= Work required =
I need the number of lines in the data that include "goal"; reply with that number alone.

= Records to process =
════════════════════

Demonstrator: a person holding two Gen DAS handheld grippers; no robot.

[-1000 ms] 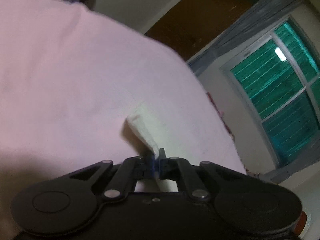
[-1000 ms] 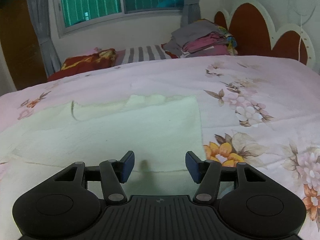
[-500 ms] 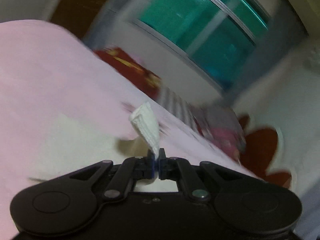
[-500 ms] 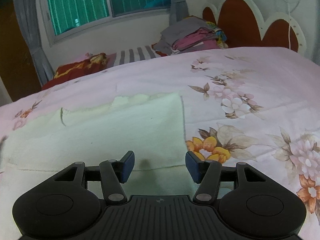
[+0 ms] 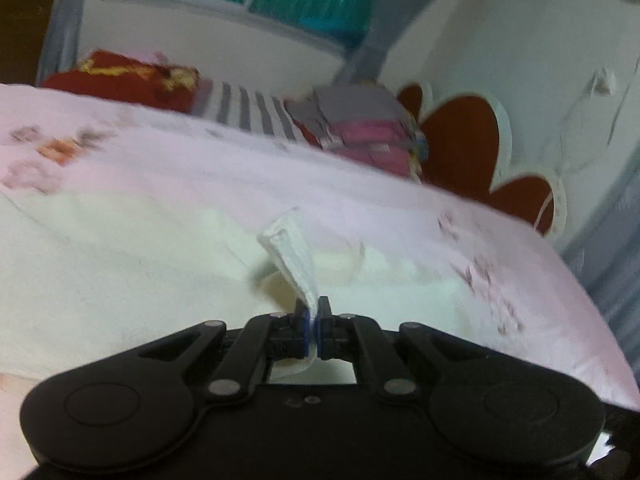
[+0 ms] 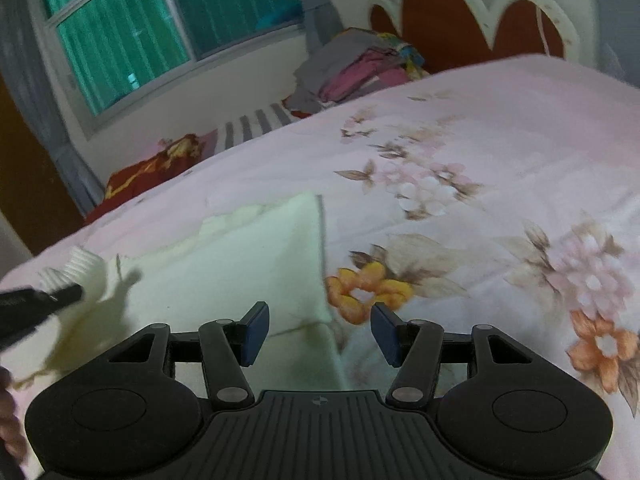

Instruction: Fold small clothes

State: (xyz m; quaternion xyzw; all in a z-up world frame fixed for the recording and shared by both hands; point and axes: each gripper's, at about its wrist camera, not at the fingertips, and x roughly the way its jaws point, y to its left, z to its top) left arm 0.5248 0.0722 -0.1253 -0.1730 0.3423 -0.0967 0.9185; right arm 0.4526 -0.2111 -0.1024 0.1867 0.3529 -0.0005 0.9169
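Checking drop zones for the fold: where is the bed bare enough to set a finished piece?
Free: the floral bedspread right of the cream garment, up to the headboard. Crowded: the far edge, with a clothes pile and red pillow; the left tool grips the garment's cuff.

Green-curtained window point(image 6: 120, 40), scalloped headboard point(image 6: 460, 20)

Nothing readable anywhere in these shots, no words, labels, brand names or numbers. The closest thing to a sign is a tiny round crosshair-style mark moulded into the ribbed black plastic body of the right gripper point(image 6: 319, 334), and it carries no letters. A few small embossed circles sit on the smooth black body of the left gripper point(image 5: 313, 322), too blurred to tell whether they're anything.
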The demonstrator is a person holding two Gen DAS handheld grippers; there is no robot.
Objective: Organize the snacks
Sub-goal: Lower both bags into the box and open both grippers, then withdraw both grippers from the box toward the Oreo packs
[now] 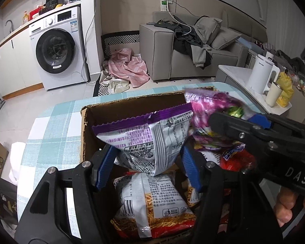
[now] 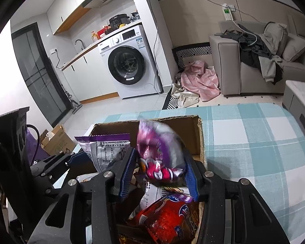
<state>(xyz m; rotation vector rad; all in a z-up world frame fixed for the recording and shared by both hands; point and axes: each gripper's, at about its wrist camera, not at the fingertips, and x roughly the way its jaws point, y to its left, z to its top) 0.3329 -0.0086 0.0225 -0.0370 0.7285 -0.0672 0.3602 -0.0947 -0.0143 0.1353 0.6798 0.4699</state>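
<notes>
A brown cardboard box stands on the checked tablecloth. My left gripper is shut on a silver snack bag with a purple top, held above the box; this bag also shows in the right wrist view. My right gripper is shut on a pink and purple snack bag, blurred, over the box; it shows in the left wrist view too. Inside the box lie a noodle-snack bag and a red bag.
The table with the teal checked cloth has bare room right of the box. A side table with a white kettle and cup stands at the right. A washing machine, sofa and floor laundry lie beyond.
</notes>
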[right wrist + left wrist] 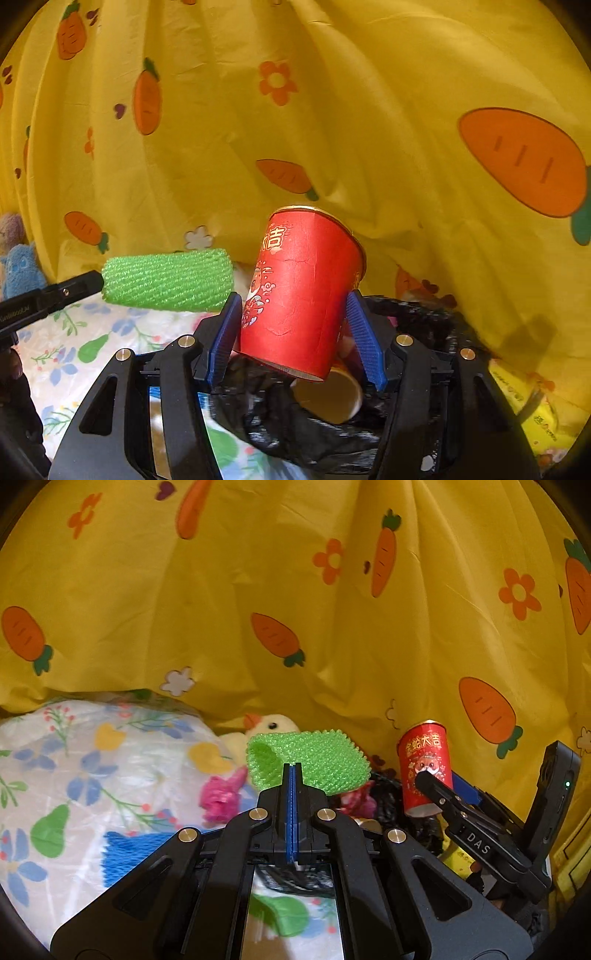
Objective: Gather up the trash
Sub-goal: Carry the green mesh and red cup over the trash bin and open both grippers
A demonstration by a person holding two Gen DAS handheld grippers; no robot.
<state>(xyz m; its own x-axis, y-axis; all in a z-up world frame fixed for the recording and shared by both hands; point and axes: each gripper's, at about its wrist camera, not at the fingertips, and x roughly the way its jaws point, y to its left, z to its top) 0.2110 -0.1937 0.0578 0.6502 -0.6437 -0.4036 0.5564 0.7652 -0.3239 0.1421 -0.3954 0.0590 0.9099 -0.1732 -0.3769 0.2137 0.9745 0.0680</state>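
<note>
1. We have the left tongs (293, 766) pressed fully together, blue pads meeting, and their tips pinch the near edge of a green foam net sleeve (308, 762), the kind that wraps fruit

2. That sleeve hangs in the air in front of the yellow carrot-print sheet (258, 590), its open mouth turned to the left in the left wrist view

3. From the right wrist view the same sleeve (168, 282) juts out sideways from the left tongs' black fingers (79, 284), just beside our cup

4. Our right tongs (295, 321) stand partly spread, and the blue pads (223, 332) clamp both sides of a red paper cup (301, 291) with gold lettering

5. The cup is held tilted, rim up and leaning to the right, lifted clear of what lies below

6. Under it sits a crumpled black plastic bag (295, 432), and a second paper cup (332, 397) lies on its side inside, pale interior showing

7. To the left, a white floral-print cover (74, 775) carries a yellow plush duck (266, 725) and something pink (221, 794) we cannot identify

8. A yellow packet (532, 413) lies at lower right
</note>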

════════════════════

= Solution to this task =
2